Saturday, May 12, 2007

Movin' and Shufflin'

Last I left you, I was in a quandary about what to do about my dead Texas queen. I was faced with two choices...re-queening or combining the Lone Star girls with my other established hive. Because it would take some time to secure a new queen - time that the existing bees could ill afford to lose - I decided on the combining hives route. An interesting little bit of bee trivia was my chief concern in prolonging their queenlessness.
Remember I mentioned how the queen has a small arsenal of pheromones that she gives off to perpetuate certain behaviors within the hive? Such as her "happy and contented" whiff? Well she gives off another chemical cocktail that has a pretty amazing effect on all of her daughters. You see, worker bees are equiped with reproductive apparatus of their own, but it is kept in check by this particular pheromone. Their egg producing organs remain undeveloped as long as there is a healthy queen in the hive. If the queen dies and this pheromone is absent, some workers can become functioning egg layers themselves. There is a small catch, however. Because they have never mated with a drone, they are incapable of laying fertilized eggs. Unfertilized eggs become drones - even when layed by the queen. (The queen will do this on purpose to create a requisite number of drones for the hive) The workers cannot lay eggs that will grow up to become worker bees or queens.
All these workers know is that they suddenly find themselves having this maternal instinct to begin depositing eggs in cells. The problem with this is a hive cannot survive on party boys alone - someone has to cover that food thing - and so the colony will soon die out. Not a good outcome. So of course, this was my concern if I let these girls go another week without a queen.
The preferred method for combining two hives is to lay a single sheet of newspaper on top of the hive box receiving the transplants after cutting several small slits in the paper. You then take the hive box containing the new permanent house guests and set it on top of the newspaper. Over the next several hours or days, the scent of all the bees will intermingle, slowly convincing them all that they are just one big happy family. They will chew away the newspaper, and voila! One big hive. And this is just what I did. As of this writing, it has been four days and all seems well, judging from the activity at the hive entrance.
My next issue was rectifying the "one hive" situation. I really did not want to go forward with just one Super Hive. Fortunately, Pat Haskell, my bee class instructor, told me that Dane Hannum, another instructor from the class had "nucs" to sell. For the uninitiated, a nuc is an itty-bitty hive made up of 4 or 5 frames, 3 or 4 pounds of bees and a queen. The frames, in Dane's case, were fully drawn out and loaded with capped brood and honey. The perfect start for a new hive. All I needed to do was install the frames from the nuc into my 10-frame hive body, and add the additional frames on which the bees could expand their holdings. After driving to Arlington to pick up the nuc, I got them tucked in with no trouble. I even did it in short pants and a short sleeved shirt.
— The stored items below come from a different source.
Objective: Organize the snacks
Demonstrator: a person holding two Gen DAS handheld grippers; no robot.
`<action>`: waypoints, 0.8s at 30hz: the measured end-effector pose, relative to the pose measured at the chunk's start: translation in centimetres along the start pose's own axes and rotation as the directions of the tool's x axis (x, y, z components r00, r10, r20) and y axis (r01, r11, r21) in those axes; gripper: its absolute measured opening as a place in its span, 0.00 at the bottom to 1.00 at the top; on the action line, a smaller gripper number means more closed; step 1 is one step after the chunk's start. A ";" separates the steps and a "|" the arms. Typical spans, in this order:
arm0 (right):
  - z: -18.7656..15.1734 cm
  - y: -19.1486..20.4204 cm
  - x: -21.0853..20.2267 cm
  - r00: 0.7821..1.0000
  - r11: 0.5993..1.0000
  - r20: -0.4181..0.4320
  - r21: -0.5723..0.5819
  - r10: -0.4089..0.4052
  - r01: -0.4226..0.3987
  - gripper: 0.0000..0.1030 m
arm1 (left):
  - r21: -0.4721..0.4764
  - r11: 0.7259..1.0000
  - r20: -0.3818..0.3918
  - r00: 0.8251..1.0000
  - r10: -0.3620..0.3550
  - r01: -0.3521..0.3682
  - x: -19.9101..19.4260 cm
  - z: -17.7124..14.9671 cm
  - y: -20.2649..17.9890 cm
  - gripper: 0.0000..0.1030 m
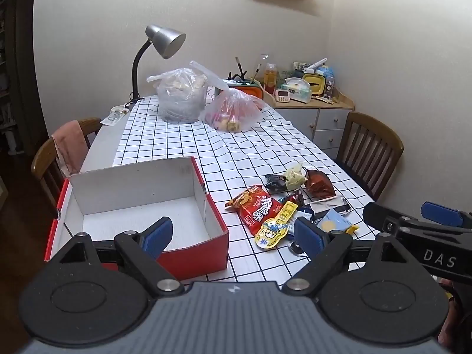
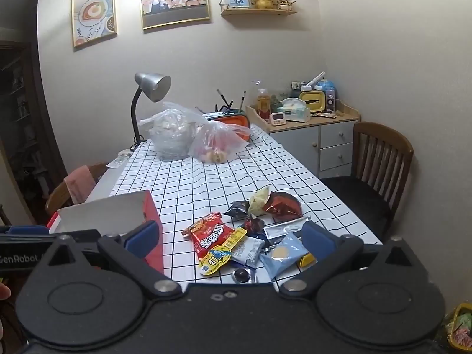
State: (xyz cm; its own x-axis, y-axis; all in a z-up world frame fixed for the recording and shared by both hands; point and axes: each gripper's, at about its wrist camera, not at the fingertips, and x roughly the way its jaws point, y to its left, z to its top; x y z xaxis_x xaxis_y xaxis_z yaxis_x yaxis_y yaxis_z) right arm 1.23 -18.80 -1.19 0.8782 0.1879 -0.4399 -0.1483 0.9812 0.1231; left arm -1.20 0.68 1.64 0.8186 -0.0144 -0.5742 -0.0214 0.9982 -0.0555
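both grippers hover over the near end of the tabletop (image 1: 183,135), which wears a white cloth with a black grid.

left gripper (image 1: 233,236): jaws wide, nothing between the pads. left pad sits over the open white interior of the red box (image 1: 194,253); right pad sits over the near edge of the snack pile. the box is open-topped, empty as far as the view reaches, and stands just left of the snacks. the right gripper's black body enters this view at the far right, level with the pile.

right gripper (image 2: 233,240): jaws at full spread, holding nothing. the snack pile lies between and just ahead of the pads. between the jaws: red noodle packet (image 2: 206,234), with a yellow minion-print pouch (image 2: 219,255) overlapping its near corner; a white-and-blue packet (image 2: 247,250) beside that; a light blue packet (image 2: 281,255) close to the right pad. a small dark round item (image 2: 242,274) lies nearest the jaws, possibly a wrapped sweet; too blurred to be sure. beyond the jaws: a dark packet, a pale yellow-green packet (image 2: 259,199) and a glossy red-brown bag (image 2: 284,205), touching each other.

far ahead of both jaws: two clear plastic bags (image 1: 181,97) and a grey desk lamp (image 1: 165,41).
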 end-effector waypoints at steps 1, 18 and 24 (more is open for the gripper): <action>0.0 -0.1 -0.1 1.000 1.000 -0.001 0.001 0.002 -0.002 1.00 | -0.002 1.000 0.000 1.000 0.001 -0.001 0.1 0.0 0.0 0.87; 0.3 -2.0 -0.2 0.998 1.000 -0.056 0.004 0.002 -0.001 1.00 | -0.002 1.000 -0.019 1.000 0.015 -0.015 0.3 0.1 -1.6 0.87; 0.4 -2.1 -0.2 0.998 1.000 -0.067 -0.003 0.009 -0.009 1.00 | -0.003 1.000 -0.018 1.000 0.024 -0.024 0.0 0.0 -1.9 0.87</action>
State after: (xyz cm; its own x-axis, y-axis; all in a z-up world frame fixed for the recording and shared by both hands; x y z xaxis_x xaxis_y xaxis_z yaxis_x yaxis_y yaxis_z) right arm 1.55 -20.96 -0.98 0.8442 0.1989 -0.4978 -0.1573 0.9796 0.1248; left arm -1.13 -1.21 1.77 0.8076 0.0082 -0.5897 -0.0426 0.9981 -0.0446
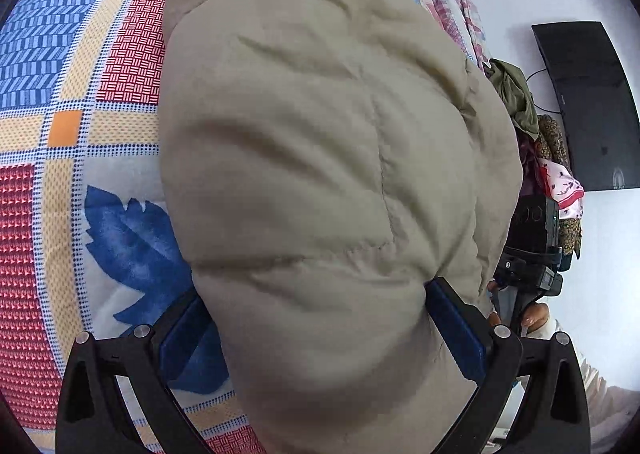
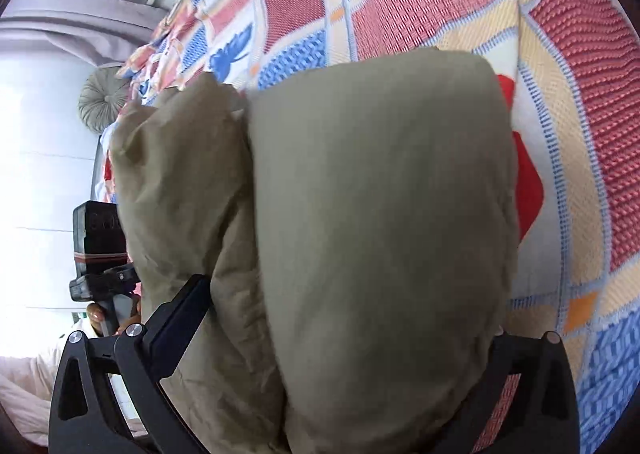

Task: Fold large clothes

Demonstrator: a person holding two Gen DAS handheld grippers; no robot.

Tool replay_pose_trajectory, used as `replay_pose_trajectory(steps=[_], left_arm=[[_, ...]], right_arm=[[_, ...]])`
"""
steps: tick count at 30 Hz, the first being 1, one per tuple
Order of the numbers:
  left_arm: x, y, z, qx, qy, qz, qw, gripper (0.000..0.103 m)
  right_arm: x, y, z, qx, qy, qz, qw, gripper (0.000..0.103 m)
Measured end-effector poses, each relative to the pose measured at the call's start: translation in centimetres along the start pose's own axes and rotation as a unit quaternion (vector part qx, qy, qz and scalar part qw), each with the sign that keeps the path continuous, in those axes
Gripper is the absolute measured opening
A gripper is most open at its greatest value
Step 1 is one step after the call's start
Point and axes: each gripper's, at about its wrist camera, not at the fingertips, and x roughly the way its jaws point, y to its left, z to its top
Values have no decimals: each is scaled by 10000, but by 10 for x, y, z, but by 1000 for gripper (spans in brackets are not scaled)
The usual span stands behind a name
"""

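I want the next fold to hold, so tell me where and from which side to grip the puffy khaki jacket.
Grip the khaki jacket at its thick folded edge, coming in from the near side along the bedspread, as the left hand-held gripper and right hand-held gripper do now. The padding bulges, so wide jaws around a bunched edge probably hold better than a pinch on the flat.

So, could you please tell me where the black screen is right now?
In the left wrist view the black screen hangs on the white wall at the far right, just beyond the pile of clothes beside the padded khaki garment.
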Motion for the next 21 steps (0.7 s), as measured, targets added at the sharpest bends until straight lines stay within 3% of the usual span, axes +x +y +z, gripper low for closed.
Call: replay_pose_trajectory(steps=[5, 10, 11, 12, 15, 18, 21], left_arm=[[24, 12, 4, -414, 205, -515, 9976, 103], [24, -10, 1, -174, 51, -284, 9994, 100], [21, -15, 0, -85, -16, -234, 9997, 94], [18, -19, 1, -17, -68, -210, 9998, 92], [5, -27, 2, 123, -238, -201, 9994, 82], [-11, -34, 3, 269, -392, -261, 9985, 79], [-31, -35, 8, 361, -525, -382, 9972, 79]], right_arm=[[12, -14, 5, 317, 118, 195, 9992, 103], [13, -9, 5, 466, 53, 283, 9985, 100], [12, -7, 5, 483, 63, 294, 9984, 94], [11, -4, 5, 491, 84, 307, 9983, 80], [4, 8, 3, 436, 28, 361, 9984, 59], [0, 24, 1, 385, -39, 473, 9981, 51], [0, 45, 2, 319, -79, 589, 9977, 50]])
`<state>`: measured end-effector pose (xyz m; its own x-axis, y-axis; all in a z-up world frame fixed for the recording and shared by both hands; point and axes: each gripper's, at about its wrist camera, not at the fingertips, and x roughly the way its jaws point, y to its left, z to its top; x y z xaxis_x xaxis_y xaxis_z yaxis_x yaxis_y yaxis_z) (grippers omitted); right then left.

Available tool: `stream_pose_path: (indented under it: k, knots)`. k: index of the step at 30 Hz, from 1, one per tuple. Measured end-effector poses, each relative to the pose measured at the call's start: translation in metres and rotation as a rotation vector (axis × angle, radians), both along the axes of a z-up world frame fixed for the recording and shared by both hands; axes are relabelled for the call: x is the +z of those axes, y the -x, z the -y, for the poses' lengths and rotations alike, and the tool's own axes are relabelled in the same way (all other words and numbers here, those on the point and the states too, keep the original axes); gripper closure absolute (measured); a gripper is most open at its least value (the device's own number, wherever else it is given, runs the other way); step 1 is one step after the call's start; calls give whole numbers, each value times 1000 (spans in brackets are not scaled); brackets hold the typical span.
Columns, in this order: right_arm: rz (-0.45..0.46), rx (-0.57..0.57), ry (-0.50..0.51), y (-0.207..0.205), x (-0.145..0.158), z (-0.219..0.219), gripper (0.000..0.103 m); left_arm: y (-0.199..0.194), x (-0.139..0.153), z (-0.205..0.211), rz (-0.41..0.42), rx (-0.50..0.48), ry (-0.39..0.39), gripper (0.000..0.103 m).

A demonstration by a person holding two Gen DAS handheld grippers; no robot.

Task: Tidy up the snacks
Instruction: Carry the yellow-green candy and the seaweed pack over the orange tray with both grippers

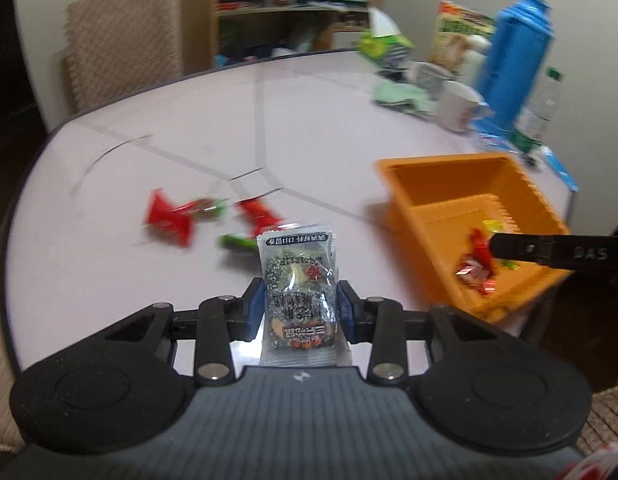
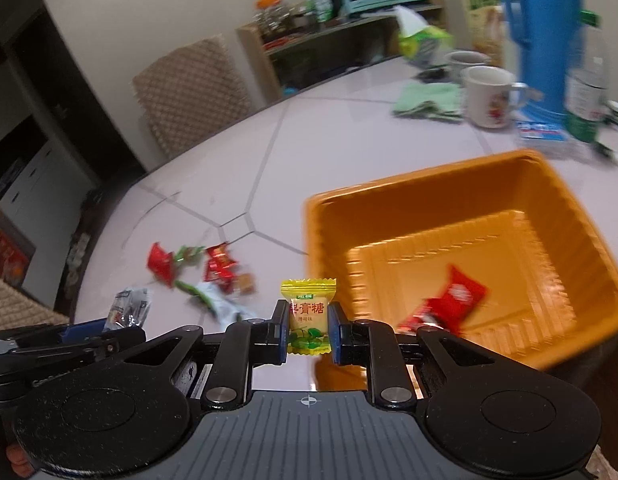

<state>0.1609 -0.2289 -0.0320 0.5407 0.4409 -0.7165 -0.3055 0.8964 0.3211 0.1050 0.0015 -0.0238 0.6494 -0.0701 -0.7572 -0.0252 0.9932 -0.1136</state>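
Two grippers clamped, left gripper on silver speckled packet, right gripper on yellow candy

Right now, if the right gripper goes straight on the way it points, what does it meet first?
Probably the near left rim of the orange basket, or bare table beside it; depth is unclear. The right gripper holds a yellow candy.

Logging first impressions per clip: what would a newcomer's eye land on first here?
Probably the bright orange bin at the table's right, red-wrapped snacks already inside. Next, each gripper's jaws pinch a packet: the left gripper a silver speckled packet, the right gripper a yellow candy. Loose red and green wrappers lie mid-table.
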Motion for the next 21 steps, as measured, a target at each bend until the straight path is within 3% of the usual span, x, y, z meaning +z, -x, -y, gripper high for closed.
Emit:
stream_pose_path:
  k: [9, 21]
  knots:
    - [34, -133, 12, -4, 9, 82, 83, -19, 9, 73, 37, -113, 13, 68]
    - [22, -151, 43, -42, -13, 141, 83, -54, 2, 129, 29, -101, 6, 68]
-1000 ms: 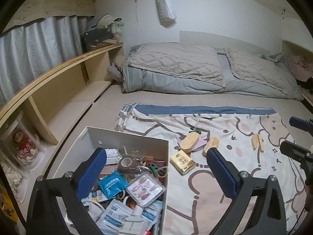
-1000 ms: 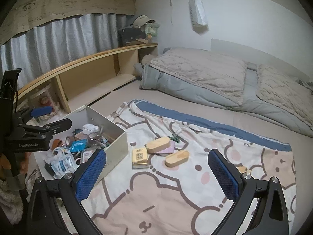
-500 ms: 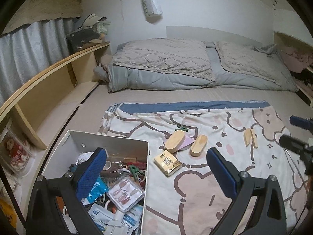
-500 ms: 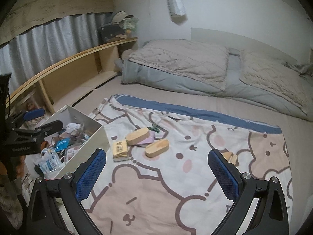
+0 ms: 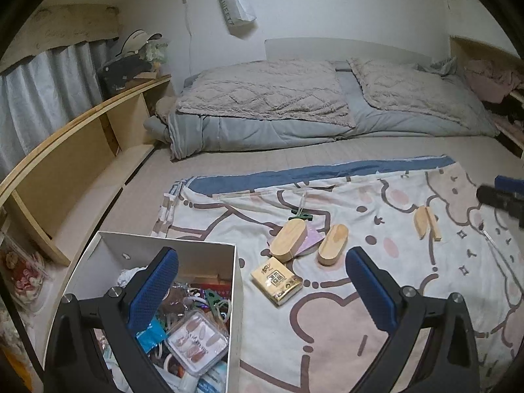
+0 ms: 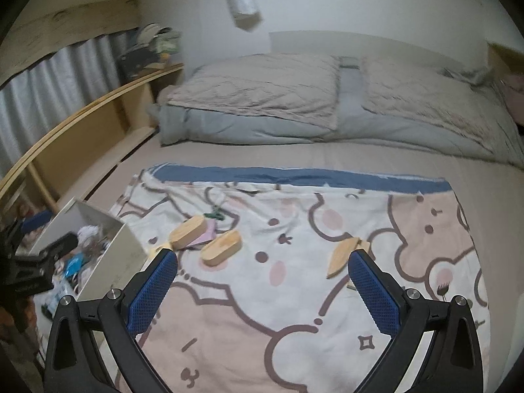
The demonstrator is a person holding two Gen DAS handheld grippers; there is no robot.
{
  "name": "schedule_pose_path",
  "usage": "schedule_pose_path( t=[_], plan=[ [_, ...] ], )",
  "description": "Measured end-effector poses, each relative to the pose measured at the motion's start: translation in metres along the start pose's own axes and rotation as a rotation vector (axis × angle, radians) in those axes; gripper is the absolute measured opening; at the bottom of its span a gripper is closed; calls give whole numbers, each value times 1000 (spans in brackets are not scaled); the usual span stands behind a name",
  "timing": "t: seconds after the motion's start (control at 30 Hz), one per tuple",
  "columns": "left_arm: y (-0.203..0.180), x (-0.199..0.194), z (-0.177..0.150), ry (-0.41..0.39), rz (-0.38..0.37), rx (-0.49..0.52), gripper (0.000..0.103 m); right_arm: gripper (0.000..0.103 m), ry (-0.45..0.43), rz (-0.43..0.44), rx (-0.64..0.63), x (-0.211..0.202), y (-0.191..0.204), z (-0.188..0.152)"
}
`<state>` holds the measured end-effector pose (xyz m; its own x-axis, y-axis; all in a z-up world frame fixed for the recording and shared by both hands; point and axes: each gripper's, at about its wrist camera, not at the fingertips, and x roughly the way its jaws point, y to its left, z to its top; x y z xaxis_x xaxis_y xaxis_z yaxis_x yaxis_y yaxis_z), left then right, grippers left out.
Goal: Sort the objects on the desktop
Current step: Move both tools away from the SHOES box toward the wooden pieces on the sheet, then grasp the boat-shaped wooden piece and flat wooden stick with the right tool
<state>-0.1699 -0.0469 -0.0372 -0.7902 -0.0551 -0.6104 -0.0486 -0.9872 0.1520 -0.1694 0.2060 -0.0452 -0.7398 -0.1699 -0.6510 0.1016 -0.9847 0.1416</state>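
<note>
A white box (image 5: 235,294) full of small items sits at the left edge of a cartoon-print blanket (image 5: 344,321). On the blanket lie a yellow tissue pack (image 5: 276,281), two oval wooden pieces (image 5: 290,240) (image 5: 332,249) over a pink pad, a green clip (image 5: 301,216) and a split wooden piece (image 5: 425,222). My left gripper (image 5: 262,288) is open and empty, over the box's right wall. My right gripper (image 6: 262,288) is open and empty above the blanket, between the oval pieces (image 6: 221,249) and the split piece (image 6: 344,255). The box also shows in the right wrist view (image 6: 114,255).
A folded grey quilt (image 5: 268,108) and pillow lie at the back of the bed. A wooden shelf (image 5: 75,150) runs along the left under a curtain. A paper bag (image 5: 237,3) hangs on the wall. Clothes pile at the far right (image 5: 491,78).
Both grippers have swung to the right, so the box and objects shifted left in both views. The right gripper now faces the split wooden piece. Both stay open.
</note>
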Motion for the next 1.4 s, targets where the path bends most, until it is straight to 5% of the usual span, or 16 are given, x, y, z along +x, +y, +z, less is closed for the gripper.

I've come a long way in suppressing that primordial fear I mentioned in an earlier posting. I've been fortunate in not seeing my bees in a bad mood to this point.
As an aside, I 've spent a lot of time in and around my hives in the last month, and since my experience of the first day, when the girls pointedly showed me their defensive capabilities, I have not had the misfortune of being stung since. Until today. Ironically, it happened not while I was ripping open their home or blasting smoke through every orifice in the hive. No, I was sitting about 10 feet away, in my lawn chair, watching the girls winging about on a beautiful day. Something I've done about a hundred times. Today, though, I lowered my arm down to my side and put the squeeze on a hapless wretch who was drawn to the peculiar pheromones of my armpit. ZAP! She got me. And so you see, boys and girls, one cannot become too cocky about this business. One must always think that one enters the bee's world at the bee's pleasure and one must be thankful that they are a very welcoming, or at least oblivious sort most of the time.

NEW FEATURE!!! Sting count, to date: 4

1 comment:

Amy said...

I love the new feature!! Great idea and great writing - particularly in the last paragraph. Super funny. I'm glad to hear you have two active hives. I'm looking forward to hearing how this second one fairs for the first inspection. Love ya Dad!